Charles Bovary recebera a primeira instrução com um padre, mas acabara por se formar em medicina.  Um dia, Charles é chamado para socorrer Rouault, o pai de Emma, que se encontrava doente. A chegada do médico é para a rapariga uma lufada de ar fresco, uma quebra no tédio que a leva a deslizar para uma afeição que supõe próxima das paixões dos romances que lia.
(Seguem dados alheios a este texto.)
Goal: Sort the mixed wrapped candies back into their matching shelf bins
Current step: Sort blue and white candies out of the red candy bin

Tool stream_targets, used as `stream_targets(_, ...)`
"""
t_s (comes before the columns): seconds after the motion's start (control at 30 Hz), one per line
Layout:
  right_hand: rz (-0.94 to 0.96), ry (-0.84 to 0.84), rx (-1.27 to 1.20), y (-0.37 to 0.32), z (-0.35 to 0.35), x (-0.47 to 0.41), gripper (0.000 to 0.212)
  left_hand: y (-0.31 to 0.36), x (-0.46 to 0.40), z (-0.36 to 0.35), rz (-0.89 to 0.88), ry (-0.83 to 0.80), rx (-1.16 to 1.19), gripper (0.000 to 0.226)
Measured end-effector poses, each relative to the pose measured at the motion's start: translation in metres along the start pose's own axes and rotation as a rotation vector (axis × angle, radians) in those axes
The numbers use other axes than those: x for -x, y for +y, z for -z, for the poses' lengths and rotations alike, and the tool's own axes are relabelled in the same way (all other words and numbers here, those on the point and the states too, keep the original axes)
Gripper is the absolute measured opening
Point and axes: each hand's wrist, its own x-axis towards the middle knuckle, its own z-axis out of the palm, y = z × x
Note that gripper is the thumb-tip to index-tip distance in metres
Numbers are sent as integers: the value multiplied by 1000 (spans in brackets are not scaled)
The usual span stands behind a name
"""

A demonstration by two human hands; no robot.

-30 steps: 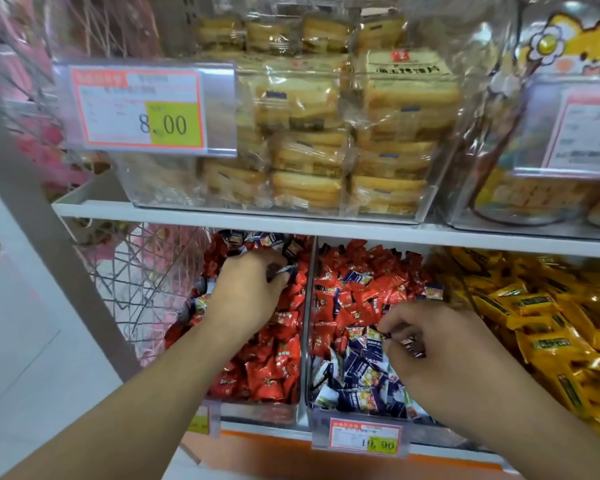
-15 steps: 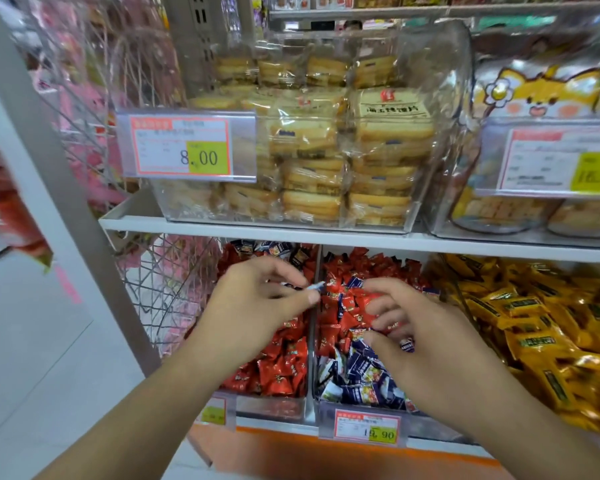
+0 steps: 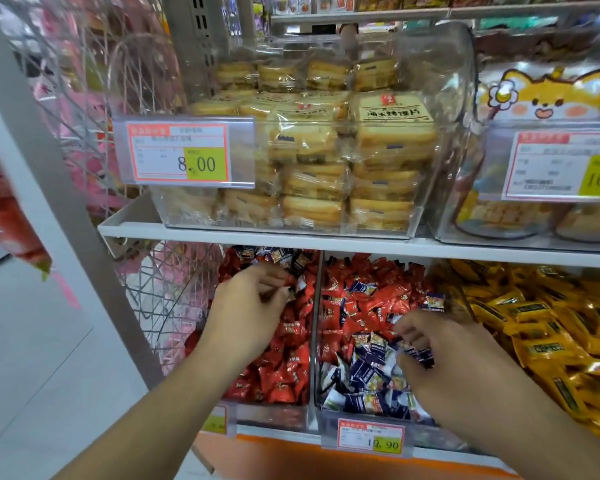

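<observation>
Three clear bins sit under the white shelf. The left bin (image 3: pixel 271 415) holds red candies (image 3: pixel 284 375), with several blue-wrapped ones (image 3: pixel 274 254) mixed in at the back. The middle bin (image 3: pixel 326 422) has red candies (image 3: pixel 388 299) at the back and blue ones (image 3: pixel 364 379) in front. My left hand (image 3: pixel 246 306) is inside the left bin, its curled fingertips pinching a small candy in the pile near the divider. My right hand (image 3: pixel 433 348) hovers over the middle bin, fingers curled round a few blue candies (image 3: pixel 418 355).
A third bin of yellow packets (image 3: pixel 541 327) lies to the right. The shelf above (image 3: pixel 257 233) carries clear boxes of wrapped biscuits (image 3: pixel 326 161). A price tag (image 3: pixel 371 434) hangs on the middle bin's front. A wire rack (image 3: pixel 160 289) and a grey upright stand to the left.
My hands met over the divider, the left one holding a blue candy. They have since parted: the left went back into the left bin, the right dropped lower over the blue pile.
</observation>
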Motion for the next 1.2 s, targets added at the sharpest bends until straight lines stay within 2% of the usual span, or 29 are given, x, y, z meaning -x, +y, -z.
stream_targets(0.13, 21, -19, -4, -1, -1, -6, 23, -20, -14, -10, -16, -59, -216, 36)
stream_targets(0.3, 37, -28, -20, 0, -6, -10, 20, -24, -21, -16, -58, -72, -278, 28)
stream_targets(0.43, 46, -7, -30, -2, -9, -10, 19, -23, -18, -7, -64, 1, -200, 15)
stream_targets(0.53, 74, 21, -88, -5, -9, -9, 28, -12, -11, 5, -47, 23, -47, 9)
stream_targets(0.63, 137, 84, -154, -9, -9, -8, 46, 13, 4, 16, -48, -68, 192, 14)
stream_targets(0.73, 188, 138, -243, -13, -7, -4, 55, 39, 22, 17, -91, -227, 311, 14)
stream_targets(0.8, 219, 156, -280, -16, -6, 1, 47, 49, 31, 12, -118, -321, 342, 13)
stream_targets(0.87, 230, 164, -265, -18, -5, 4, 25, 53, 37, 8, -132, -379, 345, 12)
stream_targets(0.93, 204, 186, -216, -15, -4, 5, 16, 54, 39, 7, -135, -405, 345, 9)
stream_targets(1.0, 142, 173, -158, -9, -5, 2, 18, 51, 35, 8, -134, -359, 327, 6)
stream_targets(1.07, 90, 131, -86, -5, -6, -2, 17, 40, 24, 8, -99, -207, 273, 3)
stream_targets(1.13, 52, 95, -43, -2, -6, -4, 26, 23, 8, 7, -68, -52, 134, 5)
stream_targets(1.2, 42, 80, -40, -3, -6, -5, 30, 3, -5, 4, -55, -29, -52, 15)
Depois de casar com Charles, porém, Emma, agora Madame Bovary, descobre que a sua relação se encontra longe daquilo que tinha idealizado. Apesar de Charles ser totalmente dedicado a ela, de a mimar e de a adorar, Emma não consegue deixar de se sentir entediada e desiludida com a figura rude e desajeitada do marido. Perante esta vida estagnada na infelicidade, Madame Bovary e os seus rasgos românticos não resistem a cair na tentação excitante do adultério.

Dominada pelos seus ideais de paixão, caprichosa e sem olhar a gastos, Emma percorrerá, sem dar por isso, o caminho que a conduzirá à ruína. Afinal, a vida não é um conto de fadas.

Apesar de termos acabado de entrar no segundo mês do ano, tenho a certeza de que Madame Bovary estará entre as leituras mais divertidas de 2022. Apesar de não ser um romance trepidante, dei por mim a perder a noção do tempo enquanto acompanhava as alegrias e desgraças de Emma, peripécia atrás de peripécia, mais incrédula a cada passo que ela dava em direção à sua própria desgraça.

Conjugando um realismo leve e um determinismo bem marcado, Flaubert pinta em Madame Bovary um preciso retrato de época: a persistência do ensino eclesiástico, a propagação dos valores de Voltaire, as experiências da medicina no século das luzes e o adultério como uma via de escape para a infelicidade matrimonial estão no centro deste clássico que cativou o interesse de gerações.

Esta leitura não poderia ter sido feita numa altura mais apropriada, uma vez que tenho vindo a estudar o fenómeno da literariedade e o processo de leitura. Emma é um bom exemplo da falta de domínio do conceito de ficcionalidade. Convencida de que os romances idílicos que lia podiam ser transferidos para a realidade, Madame Bovary perde a noção de que as expectativas sobre as quais construiu a sua vida não passam de uma ilusão presa entre as páginas dos livros que leu, e todo o enredo gira em torno das consequências disso.

Assim, este clássico oitocentista surpreendeu-me pela positiva e revelou-se uma das experiências de leitura mais prazerosas dos últimos meses.